The organization Lewis leads to Jerusalem numbers 18. The group is built around the rhythm section of Lewis, bassist Dennis Irwin, and pianist Phil Markowitz. The lead soloists are coming from the saxophone section, namely Gary Smulyan and the great Joe Lovano, who went on to become one of the boss tenor men of his generation and an adept leader of groups large and small. The real stars of the show are the horn arrangements, with echoes of Basie and Claude Thornhill, cool yet palpably hot.
The set opens in restrained fashion with “I’m Getting Sentimental Over You,” before the pace picks up considerably with “Ding Dong Ding,” giving full exposure to the tightness of Lewis’ dynamic style and the horn arrangements. Singer Lynn Roberts jumps in with a lackluster vocal on “I Get a Kick Out of You” that, along with the ballad opener, are the only points that drag in the set.
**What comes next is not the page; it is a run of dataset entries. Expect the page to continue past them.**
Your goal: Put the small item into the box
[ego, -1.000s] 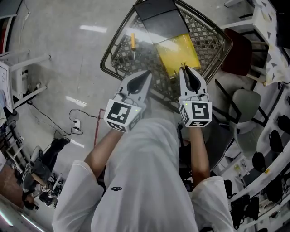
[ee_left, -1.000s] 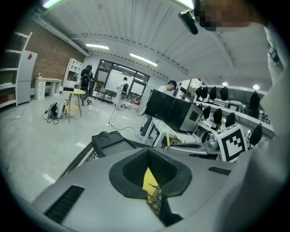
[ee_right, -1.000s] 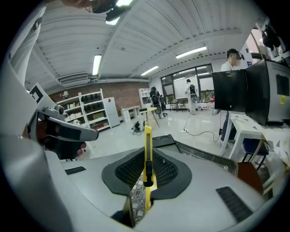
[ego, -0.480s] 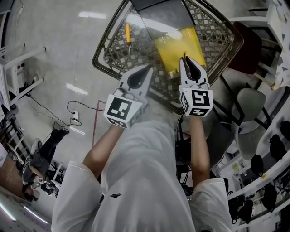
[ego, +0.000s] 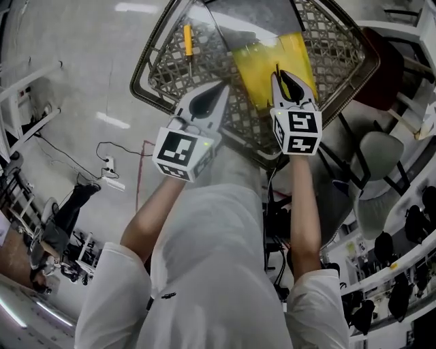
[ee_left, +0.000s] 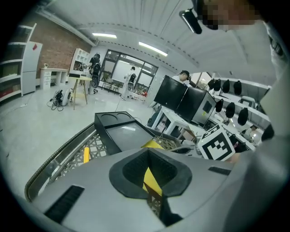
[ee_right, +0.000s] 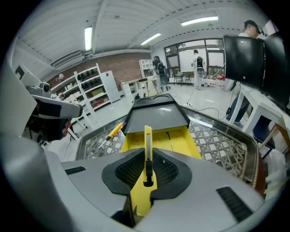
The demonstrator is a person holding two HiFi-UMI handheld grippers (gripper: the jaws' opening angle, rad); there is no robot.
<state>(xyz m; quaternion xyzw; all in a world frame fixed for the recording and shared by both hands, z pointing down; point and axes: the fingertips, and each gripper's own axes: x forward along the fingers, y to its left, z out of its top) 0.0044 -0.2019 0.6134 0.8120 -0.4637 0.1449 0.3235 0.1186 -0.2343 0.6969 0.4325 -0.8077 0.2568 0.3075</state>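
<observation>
A yellow box point(ego: 272, 58) with its dark lid point(ego: 253, 15) folded back lies on a lattice-top table point(ego: 167, 51). My right gripper point(ego: 277, 71) hangs over the box's near edge, shut on a thin yellow utility knife point(ee_right: 147, 149) that stands upright between the jaws. In the right gripper view the box point(ee_right: 183, 140) and the lid point(ee_right: 156, 113) lie straight ahead. My left gripper point(ego: 220, 89) hovers over the lattice just left of the box, shut with nothing in it. Through its pad cut-out, a strip of the box point(ee_left: 152, 179) shows.
A yellow-handled screwdriver point(ego: 187, 39) lies on the lattice at the far left, also in the right gripper view point(ee_right: 112, 130). A dark red chair point(ego: 392, 75) and a grey chair point(ego: 381, 153) stand to the right. Cables point(ego: 112, 180) trail over the floor at left.
Both grippers have come forward over the table. The right one, still carrying the knife, now reaches over the yellow box's near edge. The left one stays beside the box.
</observation>
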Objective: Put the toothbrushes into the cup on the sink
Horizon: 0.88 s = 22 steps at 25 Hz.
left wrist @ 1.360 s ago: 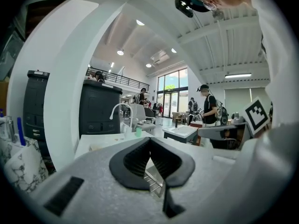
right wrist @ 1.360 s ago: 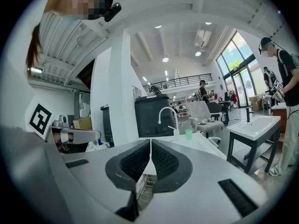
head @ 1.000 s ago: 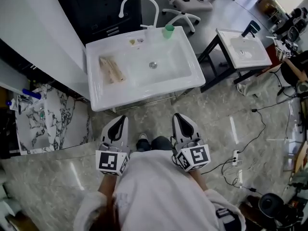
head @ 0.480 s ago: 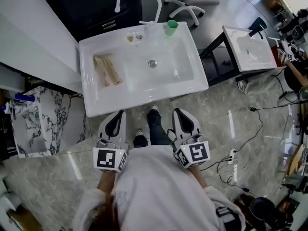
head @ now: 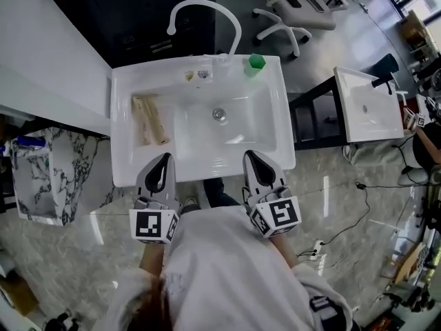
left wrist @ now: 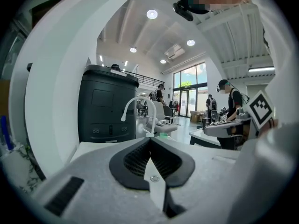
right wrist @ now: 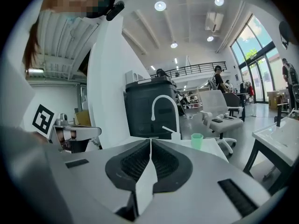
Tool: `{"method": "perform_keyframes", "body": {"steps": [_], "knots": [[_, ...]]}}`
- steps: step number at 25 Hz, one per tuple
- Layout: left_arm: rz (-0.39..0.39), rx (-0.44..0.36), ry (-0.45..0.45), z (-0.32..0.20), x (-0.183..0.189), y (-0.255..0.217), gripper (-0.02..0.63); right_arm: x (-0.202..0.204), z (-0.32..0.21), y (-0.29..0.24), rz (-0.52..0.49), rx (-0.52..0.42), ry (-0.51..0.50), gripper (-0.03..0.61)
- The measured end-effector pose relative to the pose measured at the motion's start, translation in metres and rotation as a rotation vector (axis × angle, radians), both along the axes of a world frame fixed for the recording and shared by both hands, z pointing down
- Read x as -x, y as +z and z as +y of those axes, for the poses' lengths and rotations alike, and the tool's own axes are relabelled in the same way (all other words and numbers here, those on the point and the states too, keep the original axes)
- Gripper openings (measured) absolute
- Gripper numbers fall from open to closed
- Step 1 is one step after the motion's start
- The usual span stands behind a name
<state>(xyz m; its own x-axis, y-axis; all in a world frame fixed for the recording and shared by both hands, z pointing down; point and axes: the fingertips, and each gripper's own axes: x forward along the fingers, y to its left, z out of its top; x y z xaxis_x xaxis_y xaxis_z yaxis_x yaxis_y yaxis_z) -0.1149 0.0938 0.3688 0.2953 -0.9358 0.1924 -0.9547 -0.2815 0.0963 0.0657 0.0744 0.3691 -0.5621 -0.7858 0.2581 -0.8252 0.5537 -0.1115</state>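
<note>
Toothbrushes (head: 149,121) lie as a tan bundle on the left ledge of the sink (head: 207,173), well apart from the green cup (head: 255,63) at its back rim — left gripper (head: 162,163) and right gripper (head: 253,161) are both pressed closed on nothing, so part one's jaws before reaching in.

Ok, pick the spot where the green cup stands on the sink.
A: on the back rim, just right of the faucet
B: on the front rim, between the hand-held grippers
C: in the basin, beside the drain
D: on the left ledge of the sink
A: in the head view the green cup stands on the back rim of the sink, just right of the faucet and well away from the drain.
</note>
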Motion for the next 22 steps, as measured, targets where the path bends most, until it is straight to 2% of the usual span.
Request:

What ultimately sells the disc is the scorching version of “The Little Pixie” that closes out the performance. It was the first song on the band’s first record, taped at the Vanguard in 1967. Lewis’ solo here was included on Legends of Jazz Drumming, Vol. 2, a VHS issued by DCI in the 1990s, and that’s what started the ten-year quest that finally resulted in its full context. It’s really the only serious solo available of the guy, but it truly hangs with anything any other drummer has ever recorded, and not with flash or bravado, but in what law-enforcement types call “command presence.” It is a perfect microcosm of what makes Mel Lewis a legend, an alloy newly minted.